■ **What you are asked to do**
In the entries that follow, the line with "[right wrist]" opens the range and the line with "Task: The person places" closes it; repeat that range exactly, both lines included.

(Recorded data)
§ §
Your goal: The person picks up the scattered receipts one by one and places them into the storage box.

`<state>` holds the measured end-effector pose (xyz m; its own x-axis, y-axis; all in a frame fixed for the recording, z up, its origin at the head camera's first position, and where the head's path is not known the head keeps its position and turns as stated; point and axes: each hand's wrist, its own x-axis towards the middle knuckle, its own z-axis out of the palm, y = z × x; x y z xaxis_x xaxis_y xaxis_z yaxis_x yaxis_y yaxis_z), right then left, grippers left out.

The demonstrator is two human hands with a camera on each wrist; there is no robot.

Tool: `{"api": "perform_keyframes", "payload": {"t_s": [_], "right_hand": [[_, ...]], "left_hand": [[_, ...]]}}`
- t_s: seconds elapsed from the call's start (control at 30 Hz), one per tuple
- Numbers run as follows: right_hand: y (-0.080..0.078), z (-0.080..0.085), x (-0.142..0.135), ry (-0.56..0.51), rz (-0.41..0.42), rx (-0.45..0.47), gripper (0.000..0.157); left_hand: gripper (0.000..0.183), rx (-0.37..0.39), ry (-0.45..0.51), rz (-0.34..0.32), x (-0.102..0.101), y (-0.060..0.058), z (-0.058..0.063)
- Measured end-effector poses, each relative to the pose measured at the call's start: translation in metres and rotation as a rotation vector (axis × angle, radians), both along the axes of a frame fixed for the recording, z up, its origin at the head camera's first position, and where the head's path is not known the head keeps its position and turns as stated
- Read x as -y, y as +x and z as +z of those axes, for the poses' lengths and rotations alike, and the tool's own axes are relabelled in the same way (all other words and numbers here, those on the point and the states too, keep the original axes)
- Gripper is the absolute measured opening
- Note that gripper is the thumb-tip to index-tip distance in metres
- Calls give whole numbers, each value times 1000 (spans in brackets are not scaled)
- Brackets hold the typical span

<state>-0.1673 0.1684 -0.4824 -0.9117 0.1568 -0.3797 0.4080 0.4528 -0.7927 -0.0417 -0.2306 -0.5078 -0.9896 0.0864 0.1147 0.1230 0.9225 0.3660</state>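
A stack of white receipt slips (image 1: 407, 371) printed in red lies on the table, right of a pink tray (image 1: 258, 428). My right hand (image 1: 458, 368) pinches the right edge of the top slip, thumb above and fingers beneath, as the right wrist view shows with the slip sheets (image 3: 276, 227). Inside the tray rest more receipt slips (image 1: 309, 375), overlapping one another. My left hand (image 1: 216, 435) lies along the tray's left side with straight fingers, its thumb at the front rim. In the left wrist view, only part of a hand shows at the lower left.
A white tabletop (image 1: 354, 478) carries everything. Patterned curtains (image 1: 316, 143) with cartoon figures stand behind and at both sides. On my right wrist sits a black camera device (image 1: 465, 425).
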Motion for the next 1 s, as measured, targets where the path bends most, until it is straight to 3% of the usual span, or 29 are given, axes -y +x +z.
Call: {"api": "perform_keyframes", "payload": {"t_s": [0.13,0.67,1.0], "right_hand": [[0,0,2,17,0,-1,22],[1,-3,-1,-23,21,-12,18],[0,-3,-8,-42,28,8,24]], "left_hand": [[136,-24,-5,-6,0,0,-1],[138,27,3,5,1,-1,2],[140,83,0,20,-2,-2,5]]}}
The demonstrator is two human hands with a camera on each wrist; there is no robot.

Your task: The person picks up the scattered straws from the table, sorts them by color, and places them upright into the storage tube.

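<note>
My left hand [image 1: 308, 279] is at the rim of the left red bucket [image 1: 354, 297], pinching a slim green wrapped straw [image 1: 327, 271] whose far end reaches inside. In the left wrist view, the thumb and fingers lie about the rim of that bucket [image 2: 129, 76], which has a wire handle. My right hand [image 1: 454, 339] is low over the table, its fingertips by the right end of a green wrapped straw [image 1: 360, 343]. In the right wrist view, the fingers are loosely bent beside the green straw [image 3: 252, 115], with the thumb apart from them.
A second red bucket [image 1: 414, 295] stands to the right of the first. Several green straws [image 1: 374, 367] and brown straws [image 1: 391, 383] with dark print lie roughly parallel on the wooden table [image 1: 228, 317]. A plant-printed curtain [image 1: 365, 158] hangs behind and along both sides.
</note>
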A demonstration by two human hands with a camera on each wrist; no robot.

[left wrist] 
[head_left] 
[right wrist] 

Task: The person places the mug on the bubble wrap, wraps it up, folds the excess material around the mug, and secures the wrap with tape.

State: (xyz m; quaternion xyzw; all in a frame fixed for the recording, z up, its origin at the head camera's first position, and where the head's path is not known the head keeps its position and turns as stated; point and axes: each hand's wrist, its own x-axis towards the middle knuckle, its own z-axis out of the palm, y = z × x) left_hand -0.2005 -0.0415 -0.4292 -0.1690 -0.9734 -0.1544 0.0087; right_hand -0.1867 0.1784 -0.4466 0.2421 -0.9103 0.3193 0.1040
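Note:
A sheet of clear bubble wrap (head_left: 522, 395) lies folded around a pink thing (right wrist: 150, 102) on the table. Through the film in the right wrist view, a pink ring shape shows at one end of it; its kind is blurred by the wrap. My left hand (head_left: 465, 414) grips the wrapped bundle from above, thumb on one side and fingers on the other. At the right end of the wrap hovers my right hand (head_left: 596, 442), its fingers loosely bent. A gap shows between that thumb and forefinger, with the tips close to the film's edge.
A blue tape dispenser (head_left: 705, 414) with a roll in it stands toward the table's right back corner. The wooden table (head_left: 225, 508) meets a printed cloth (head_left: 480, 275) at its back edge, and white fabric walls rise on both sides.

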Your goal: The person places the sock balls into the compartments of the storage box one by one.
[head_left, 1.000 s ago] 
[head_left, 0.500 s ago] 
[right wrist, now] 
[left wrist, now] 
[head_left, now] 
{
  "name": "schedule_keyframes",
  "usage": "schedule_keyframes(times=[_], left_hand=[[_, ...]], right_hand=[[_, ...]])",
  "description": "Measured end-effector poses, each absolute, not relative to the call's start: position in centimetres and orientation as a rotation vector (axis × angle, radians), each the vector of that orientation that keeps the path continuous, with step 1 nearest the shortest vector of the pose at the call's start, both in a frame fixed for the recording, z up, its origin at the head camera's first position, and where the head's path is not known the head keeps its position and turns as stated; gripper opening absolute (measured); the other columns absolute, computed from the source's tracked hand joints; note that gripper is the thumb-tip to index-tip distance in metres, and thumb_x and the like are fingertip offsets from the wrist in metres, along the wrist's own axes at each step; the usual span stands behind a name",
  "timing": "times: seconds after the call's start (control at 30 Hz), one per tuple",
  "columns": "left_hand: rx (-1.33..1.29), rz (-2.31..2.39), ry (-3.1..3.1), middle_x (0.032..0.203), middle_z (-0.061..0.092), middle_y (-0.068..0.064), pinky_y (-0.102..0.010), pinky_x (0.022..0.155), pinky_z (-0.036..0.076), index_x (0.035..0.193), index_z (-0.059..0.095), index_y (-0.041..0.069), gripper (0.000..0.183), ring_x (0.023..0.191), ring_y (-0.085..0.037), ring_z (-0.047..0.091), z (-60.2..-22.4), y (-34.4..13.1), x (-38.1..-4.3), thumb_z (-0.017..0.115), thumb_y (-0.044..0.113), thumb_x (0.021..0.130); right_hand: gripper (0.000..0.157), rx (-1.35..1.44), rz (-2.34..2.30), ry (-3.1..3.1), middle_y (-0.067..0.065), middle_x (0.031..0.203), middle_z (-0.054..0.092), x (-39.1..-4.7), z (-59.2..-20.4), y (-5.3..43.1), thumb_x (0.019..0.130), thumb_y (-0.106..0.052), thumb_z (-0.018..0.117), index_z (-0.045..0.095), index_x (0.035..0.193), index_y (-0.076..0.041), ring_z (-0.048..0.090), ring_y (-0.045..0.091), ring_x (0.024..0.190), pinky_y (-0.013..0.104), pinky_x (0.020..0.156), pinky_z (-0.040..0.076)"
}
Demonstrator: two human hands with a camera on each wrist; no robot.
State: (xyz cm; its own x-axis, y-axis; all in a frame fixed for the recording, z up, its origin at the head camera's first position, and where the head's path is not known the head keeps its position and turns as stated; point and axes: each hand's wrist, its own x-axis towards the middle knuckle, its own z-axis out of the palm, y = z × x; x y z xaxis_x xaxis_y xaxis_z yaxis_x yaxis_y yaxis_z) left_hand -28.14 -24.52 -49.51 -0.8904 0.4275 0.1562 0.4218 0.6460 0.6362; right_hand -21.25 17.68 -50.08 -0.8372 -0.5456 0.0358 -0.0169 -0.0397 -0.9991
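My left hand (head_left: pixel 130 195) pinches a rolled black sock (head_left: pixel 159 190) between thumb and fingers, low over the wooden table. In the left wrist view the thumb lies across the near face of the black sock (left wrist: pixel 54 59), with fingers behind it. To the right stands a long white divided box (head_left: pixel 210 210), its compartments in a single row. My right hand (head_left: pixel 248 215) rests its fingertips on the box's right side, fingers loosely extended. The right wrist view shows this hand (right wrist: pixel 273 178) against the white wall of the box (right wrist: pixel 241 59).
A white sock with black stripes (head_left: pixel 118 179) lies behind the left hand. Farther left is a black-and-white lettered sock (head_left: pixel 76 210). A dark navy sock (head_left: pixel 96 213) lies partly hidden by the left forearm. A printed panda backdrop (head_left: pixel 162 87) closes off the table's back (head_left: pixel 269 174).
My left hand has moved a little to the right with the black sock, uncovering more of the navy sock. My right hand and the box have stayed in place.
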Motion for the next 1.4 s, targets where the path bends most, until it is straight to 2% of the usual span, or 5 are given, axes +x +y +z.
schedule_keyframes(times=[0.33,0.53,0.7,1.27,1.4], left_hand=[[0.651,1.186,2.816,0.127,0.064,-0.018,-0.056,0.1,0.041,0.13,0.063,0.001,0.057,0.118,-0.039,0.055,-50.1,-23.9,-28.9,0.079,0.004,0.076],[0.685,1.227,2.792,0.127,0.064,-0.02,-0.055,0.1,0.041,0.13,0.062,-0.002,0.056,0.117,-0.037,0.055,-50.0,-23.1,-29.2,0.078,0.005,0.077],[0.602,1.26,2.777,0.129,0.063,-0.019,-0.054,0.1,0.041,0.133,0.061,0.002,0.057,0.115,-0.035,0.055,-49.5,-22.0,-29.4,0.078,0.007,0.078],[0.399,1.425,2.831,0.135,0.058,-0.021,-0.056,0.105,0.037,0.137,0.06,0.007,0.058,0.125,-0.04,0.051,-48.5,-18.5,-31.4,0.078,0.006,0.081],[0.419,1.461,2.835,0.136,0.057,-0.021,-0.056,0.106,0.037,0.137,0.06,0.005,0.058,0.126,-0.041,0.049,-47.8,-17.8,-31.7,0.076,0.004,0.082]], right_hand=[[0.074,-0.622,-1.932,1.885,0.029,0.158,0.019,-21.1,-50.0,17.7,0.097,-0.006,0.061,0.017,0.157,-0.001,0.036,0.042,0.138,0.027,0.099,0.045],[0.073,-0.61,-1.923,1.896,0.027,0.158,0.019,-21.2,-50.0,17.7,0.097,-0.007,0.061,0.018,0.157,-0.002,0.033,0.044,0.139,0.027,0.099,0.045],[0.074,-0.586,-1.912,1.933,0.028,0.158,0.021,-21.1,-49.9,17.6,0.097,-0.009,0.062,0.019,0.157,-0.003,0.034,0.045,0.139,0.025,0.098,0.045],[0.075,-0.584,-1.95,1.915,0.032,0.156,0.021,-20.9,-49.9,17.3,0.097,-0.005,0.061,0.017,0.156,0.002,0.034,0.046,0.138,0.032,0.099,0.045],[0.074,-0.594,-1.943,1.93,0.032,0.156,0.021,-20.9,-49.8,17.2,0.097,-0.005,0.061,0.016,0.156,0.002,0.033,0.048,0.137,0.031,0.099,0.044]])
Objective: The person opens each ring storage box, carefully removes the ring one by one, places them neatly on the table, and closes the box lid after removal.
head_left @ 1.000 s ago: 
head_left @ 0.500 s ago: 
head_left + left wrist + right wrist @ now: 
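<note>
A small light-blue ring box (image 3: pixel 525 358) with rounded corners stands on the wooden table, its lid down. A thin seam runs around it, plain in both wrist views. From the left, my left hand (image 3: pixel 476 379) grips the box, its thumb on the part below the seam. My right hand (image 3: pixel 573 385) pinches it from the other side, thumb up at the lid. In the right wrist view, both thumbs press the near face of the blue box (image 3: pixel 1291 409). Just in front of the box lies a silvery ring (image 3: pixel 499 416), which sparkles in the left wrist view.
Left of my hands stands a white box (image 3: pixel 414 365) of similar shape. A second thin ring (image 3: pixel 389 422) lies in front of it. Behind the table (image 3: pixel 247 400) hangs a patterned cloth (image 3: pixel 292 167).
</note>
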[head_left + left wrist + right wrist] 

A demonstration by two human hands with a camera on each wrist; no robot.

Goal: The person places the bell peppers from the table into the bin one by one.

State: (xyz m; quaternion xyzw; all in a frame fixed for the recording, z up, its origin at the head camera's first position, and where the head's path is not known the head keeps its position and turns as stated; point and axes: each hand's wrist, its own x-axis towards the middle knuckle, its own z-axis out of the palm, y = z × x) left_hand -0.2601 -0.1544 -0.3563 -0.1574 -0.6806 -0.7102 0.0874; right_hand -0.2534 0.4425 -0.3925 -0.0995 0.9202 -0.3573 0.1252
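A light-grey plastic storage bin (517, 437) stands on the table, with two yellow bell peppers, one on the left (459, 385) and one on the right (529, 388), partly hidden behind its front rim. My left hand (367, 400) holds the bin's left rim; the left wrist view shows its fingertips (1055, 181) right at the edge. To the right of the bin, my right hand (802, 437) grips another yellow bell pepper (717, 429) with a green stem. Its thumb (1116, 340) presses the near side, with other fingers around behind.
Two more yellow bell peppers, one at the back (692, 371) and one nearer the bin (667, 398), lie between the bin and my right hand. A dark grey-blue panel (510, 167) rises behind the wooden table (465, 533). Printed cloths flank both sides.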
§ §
■ **Your response**
[right wrist] 

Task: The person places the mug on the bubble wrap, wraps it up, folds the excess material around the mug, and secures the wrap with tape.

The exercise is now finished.